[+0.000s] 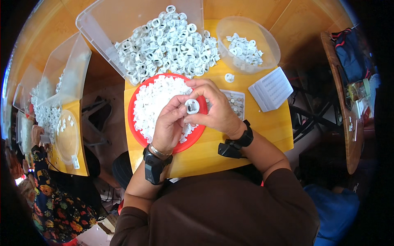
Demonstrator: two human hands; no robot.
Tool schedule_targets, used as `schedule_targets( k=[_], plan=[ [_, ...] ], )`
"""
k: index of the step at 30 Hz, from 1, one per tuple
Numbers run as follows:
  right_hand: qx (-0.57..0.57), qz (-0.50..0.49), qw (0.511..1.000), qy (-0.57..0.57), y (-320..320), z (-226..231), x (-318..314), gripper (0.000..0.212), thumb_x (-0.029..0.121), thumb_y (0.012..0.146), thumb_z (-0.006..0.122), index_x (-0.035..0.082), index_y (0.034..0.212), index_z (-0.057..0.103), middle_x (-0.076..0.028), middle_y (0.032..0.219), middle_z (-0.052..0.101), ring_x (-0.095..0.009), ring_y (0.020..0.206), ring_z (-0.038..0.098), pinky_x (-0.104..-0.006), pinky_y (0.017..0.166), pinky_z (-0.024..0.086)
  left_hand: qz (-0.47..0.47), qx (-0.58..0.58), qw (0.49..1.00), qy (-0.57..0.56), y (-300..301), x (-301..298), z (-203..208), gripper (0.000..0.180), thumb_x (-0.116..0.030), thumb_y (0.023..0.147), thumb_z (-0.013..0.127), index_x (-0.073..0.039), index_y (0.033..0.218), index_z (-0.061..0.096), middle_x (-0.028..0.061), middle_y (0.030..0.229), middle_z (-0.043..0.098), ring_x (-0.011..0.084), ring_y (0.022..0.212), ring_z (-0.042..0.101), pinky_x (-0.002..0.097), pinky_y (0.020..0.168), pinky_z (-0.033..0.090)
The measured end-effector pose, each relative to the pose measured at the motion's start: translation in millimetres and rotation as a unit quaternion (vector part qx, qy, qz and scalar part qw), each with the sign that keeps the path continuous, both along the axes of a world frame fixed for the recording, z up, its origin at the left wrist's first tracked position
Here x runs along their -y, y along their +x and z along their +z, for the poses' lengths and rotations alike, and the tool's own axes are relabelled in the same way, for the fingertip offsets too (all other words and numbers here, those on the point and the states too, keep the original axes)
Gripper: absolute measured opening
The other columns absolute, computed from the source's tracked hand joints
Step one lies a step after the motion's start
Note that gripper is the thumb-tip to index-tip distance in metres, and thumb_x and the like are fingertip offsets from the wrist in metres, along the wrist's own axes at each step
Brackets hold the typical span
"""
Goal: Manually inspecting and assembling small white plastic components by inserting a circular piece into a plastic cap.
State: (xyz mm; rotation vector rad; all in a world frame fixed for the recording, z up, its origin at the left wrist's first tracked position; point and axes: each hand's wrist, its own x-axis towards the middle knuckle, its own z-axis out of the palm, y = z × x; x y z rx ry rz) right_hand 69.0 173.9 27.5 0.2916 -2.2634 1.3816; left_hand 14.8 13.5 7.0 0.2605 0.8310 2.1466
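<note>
A yellow desk (266, 131) is under the fingers; a big clear bin (98, 41) is past them, with a huge heap of round parts (168, 45) spilling out; a red tray (132, 123), full of tiny white bits (158, 94), is right below the fingers and to their left; a round clear tub (266, 33), far to their upper right, has a much smaller pile of parts (245, 49); I think lots is left, but I cannot tell which pile is done; a white block (273, 88) is well to the right of the fingers; a flat tray (243, 98) of little discs is nearer, partly behind the right hand (215, 106); one loose part (229, 77) is up and right of them.

Both arms reach in from the bottom and meet over the red tray; the left hand (170, 125) pinches a round white piece (191, 106), held up between thumb and fingers; the right hand's fingers curl close around it, but I cannot tell if they grip it.
</note>
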Motion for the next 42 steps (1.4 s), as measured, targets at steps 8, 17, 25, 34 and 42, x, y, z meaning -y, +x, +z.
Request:
schedule_targets(
  k=[8,17,25,34,42],
  plan=[
    [0.028,-0.173,0.984,0.044,-3,5,-49,0.017,0.012,0.079,0.068,0.003,0.092,0.064,-0.014,0.093,0.063,-0.031,0.09,0.061,-0.039,0.08,0.048,0.038,-0.002,0.999,0.023,-11,7,0,0.025,-0.02,0.098,0.046,0.001,0.11,0.054,0.0115,0.09,0.064,0.0171,0.079,0.062,0.0281,0.073,0.051],
    [0.144,-0.091,0.95,0.262,2,-5,-51,0.006,0.011,0.077,0.064,0.007,0.075,0.067,-0.011,0.079,0.062,-0.031,0.079,0.059,-0.0422,0.07,0.047,0.039,-0.011,0.999,0.031,-14,9,-4,0.025,-0.019,0.098,0.048,0.0,0.112,0.054,0.012,0.092,0.065,0.0179,0.08,0.062,0.0292,0.074,0.05],
    [0.191,-0.105,0.935,0.279,-3,-13,-46,0.003,0.008,0.075,0.063,0.006,0.072,0.064,-0.011,0.076,0.06,-0.032,0.081,0.059,-0.0442,0.07,0.046,0.007,-0.03,0.997,0.067,-13,8,-6,0.031,-0.021,0.095,0.054,0.001,0.116,0.051,0.0151,0.098,0.064,0.0207,0.083,0.062,0.0316,0.078,0.05],
    [0.12,-0.142,0.952,0.243,-1,-7,-40,0.007,0.008,0.078,0.063,0.003,0.078,0.06,-0.013,0.081,0.059,-0.033,0.079,0.058,-0.0429,0.069,0.046,0.021,-0.025,0.999,0.043,-10,5,1,0.032,-0.025,0.094,0.055,0.001,0.113,0.052,0.015,0.089,0.062,0.0213,0.075,0.061,0.0289,0.069,0.049],
    [-0.04,-0.069,0.996,0.04,2,10,-9,0.01,0.001,0.077,0.066,0.002,0.083,0.059,-0.012,0.091,0.062,-0.029,0.087,0.06,-0.0361,0.077,0.049,0.025,-0.045,0.998,-0.02,-7,4,-2,0.027,-0.023,0.095,0.053,-0.001,0.111,0.051,0.0103,0.093,0.064,0.0169,0.077,0.061,0.028,0.072,0.05]
  ],
)
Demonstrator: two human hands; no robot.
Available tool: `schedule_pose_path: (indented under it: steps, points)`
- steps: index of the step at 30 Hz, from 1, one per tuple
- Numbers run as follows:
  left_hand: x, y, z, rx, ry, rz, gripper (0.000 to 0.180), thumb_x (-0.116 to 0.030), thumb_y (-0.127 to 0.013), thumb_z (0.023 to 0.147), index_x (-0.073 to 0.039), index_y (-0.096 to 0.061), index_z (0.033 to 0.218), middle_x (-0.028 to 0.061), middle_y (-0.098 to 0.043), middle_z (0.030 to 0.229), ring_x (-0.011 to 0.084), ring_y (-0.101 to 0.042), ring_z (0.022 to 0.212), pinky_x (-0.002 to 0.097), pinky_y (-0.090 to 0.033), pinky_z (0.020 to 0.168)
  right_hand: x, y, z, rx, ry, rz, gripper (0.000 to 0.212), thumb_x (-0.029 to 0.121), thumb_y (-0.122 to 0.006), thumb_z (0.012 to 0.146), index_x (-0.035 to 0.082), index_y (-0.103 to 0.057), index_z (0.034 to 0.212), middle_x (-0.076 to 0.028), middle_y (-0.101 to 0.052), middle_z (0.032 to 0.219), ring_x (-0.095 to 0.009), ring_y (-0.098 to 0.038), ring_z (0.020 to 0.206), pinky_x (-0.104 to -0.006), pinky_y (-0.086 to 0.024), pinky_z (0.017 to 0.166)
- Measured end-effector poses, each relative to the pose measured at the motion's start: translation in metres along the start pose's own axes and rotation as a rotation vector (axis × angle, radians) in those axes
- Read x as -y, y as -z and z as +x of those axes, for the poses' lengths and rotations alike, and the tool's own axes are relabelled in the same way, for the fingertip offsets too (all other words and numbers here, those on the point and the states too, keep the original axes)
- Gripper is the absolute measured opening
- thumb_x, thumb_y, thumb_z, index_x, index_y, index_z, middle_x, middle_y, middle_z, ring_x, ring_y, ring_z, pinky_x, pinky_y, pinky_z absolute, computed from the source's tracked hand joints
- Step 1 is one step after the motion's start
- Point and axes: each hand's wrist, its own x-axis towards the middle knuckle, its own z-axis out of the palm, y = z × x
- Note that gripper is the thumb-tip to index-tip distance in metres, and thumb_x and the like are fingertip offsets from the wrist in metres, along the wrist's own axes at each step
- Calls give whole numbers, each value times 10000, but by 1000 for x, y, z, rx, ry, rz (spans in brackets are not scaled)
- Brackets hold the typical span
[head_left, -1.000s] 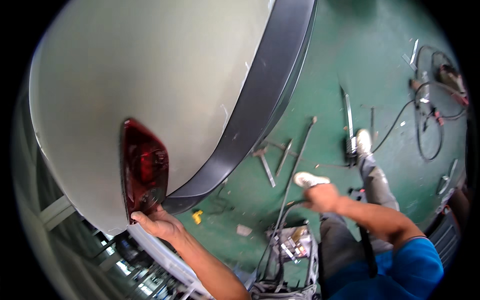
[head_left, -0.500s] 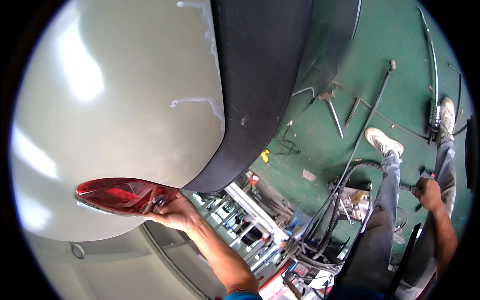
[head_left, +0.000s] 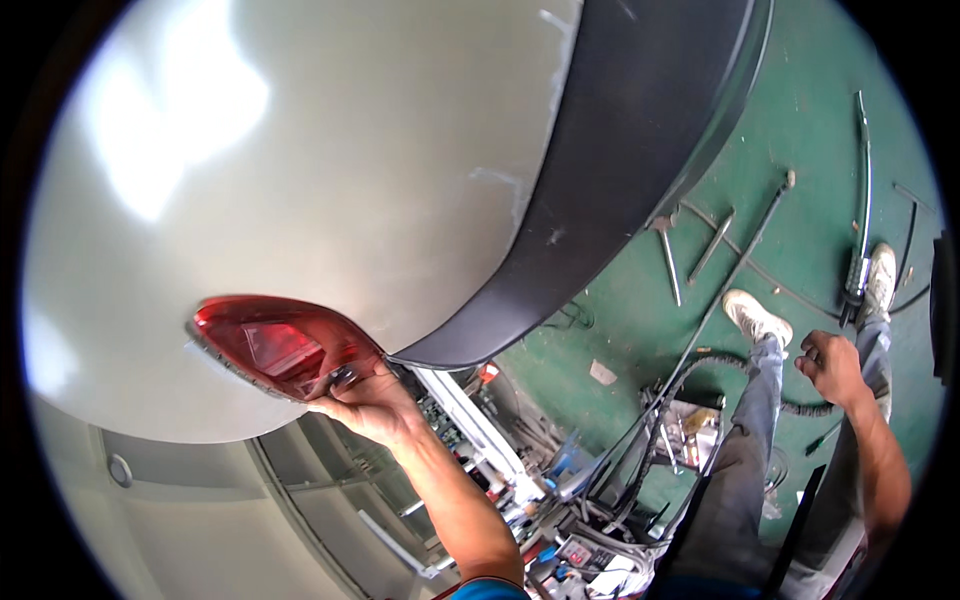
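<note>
My left hand [head_left: 375, 405] grips the near end of a red tail light [head_left: 285, 345], fingers curled round its edge. The lamp lies against the pale silver-beige car panel [head_left: 350, 200]; whether it is fastened cannot be seen. By my fingertips a small dark round part [head_left: 343, 377] shows at the lamp's end. My right hand [head_left: 835, 368] hangs over my legs, its fingers loosely bent and apart, with nothing visible in them. Below it, a thin dark tool [head_left: 822, 438], perhaps a screwdriver, appears beside my leg.
Black trim [head_left: 600, 200] borders the panel. On the green floor [head_left: 810, 130] lie a hammer [head_left: 668, 262], a metal bar [head_left: 712, 246], a long rod [head_left: 745, 255] and a ribbed hose [head_left: 720, 360]. Cluttered parts and cables [head_left: 590, 545] fill the lower middle.
My view has shifted, so the lamp and left hand sit higher and farther right. The right hand has risen and loosened; the dark tool formerly at it no longer shows in its fingers.
</note>
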Motion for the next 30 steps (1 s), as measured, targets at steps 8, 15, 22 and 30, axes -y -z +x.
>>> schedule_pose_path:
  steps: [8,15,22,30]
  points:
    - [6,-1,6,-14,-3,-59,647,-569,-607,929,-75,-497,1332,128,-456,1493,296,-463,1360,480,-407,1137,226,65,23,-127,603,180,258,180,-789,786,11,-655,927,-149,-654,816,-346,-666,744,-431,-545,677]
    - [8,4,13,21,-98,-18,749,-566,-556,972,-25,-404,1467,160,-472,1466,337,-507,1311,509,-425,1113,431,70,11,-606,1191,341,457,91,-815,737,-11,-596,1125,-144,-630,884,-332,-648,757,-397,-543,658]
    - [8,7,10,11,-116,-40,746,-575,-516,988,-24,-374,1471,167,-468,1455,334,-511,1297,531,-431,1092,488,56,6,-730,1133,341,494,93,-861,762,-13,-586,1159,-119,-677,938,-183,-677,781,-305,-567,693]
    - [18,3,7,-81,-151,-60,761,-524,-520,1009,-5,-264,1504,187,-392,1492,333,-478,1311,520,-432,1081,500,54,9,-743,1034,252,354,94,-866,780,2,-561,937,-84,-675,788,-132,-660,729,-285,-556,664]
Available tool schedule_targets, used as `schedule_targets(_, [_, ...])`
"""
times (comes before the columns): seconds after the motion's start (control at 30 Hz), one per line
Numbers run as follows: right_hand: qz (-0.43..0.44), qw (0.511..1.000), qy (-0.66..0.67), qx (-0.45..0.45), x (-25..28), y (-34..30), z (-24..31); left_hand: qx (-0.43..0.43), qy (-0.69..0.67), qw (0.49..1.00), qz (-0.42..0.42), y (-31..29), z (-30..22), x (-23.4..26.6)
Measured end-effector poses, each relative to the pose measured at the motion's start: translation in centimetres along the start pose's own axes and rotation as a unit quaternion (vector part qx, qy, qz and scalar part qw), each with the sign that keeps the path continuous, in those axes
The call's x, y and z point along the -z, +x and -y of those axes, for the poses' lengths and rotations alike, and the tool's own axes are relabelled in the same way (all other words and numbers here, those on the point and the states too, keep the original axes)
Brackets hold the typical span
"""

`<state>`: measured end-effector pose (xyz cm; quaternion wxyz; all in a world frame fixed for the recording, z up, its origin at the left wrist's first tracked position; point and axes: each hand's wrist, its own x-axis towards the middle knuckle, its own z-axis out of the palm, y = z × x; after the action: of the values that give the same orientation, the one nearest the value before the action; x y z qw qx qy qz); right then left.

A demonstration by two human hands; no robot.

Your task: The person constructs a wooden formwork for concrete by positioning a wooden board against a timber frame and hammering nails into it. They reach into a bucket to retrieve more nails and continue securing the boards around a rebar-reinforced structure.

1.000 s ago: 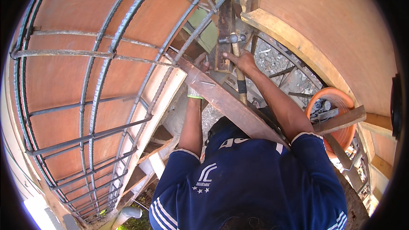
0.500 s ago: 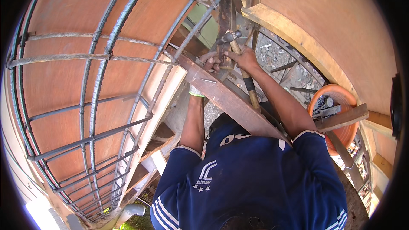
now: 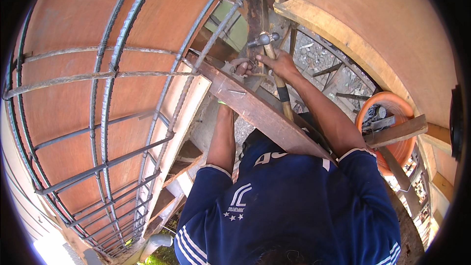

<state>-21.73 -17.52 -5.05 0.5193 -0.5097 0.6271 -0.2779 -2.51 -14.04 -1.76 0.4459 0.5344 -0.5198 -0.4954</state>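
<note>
My right hand (image 3: 280,65) is closed round a ball-peen hammer (image 3: 284,95) close below its metal head; the wooden handle has a dark band and hangs toward my body. Beside it, my left hand (image 3: 239,66), in a pale glove with bare fingertips, has its fingers curled together. Whatever they pinch is too small to make out. Both hands meet in front of a dark timber post (image 3: 257,17). A reddish-brown plank (image 3: 267,116) slants below them toward my chest, hiding part of my left wrist. A nail (image 3: 237,92) sticks out of this plank.
A rebar cage (image 3: 110,73) stands against a plywood panel (image 3: 59,83) on the left. Another curved-looking panel (image 3: 373,14) with a timber edge rises at right. An orange bucket (image 3: 387,99) holds metal pieces, with a wood offcut (image 3: 397,131) across it. Rubble (image 3: 319,51) lies below.
The view has shifted slightly, so the rebar cage sits a little further left. My hands stay together at the post, and the hammer's handle hangs slightly more upright.
</note>
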Motion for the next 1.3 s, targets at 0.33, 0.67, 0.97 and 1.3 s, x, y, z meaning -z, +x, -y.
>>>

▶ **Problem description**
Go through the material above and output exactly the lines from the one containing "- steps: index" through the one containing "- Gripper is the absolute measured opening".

▶ **Answer space**
- steps: index of the step at 30 Hz, from 1, one per tuple
- Numbers run as follows:
  left_hand: x, y, z, rx, ry, rz, gripper (0.000 to 0.180), thumb_x (-0.116 to 0.030), thumb_y (-0.127 to 0.013), thumb_z (0.023 to 0.147), index_x (-0.073 to 0.039), index_y (-0.096 to 0.061), index_z (0.033 to 0.218), middle_x (-0.028 to 0.061), middle_y (-0.098 to 0.043), middle_z (0.030 to 0.229), ring_x (-0.011 to 0.084), ring_y (-0.101 to 0.042), ring_z (0.022 to 0.212), pinky_x (-0.002 to 0.097), pinky_y (-0.090 to 0.033), pinky_z (0.020 to 0.168)
  right_hand: x, y, z, rx, ry, rz, gripper (0.000 to 0.212), thumb_x (-0.029 to 0.121), thumb_y (-0.122 to 0.006), thumb_z (0.012 to 0.146), index_x (-0.035 to 0.082), index_y (-0.103 to 0.057), index_z (0.034 to 0.212), middle_x (-0.076 to 0.028), middle_y (-0.101 to 0.052), middle_z (0.032 to 0.219), ring_x (-0.095 to 0.009), ring_y (-0.098 to 0.038), ring_z (0.020 to 0.206), pinky_x (-0.104 to -0.006), pinky_y (-0.086 to 0.024), pinky_z (0.017 to 0.166)
- Measured end-effector poses, each relative to the pose measured at the motion's start: translation in metres along the start pose's own axes and rotation as a rotation vector (axis × angle, radians) in those axes
- Read x as -y, y as -z and z as +x of those axes, for the poses' lengths and rotations alike, and the tool's own axes are relabelled in the same way, for the fingertip offsets too (all other words and numbers here, those on the point and the states too, keep the original axes)
- Gripper is the absolute measured opening

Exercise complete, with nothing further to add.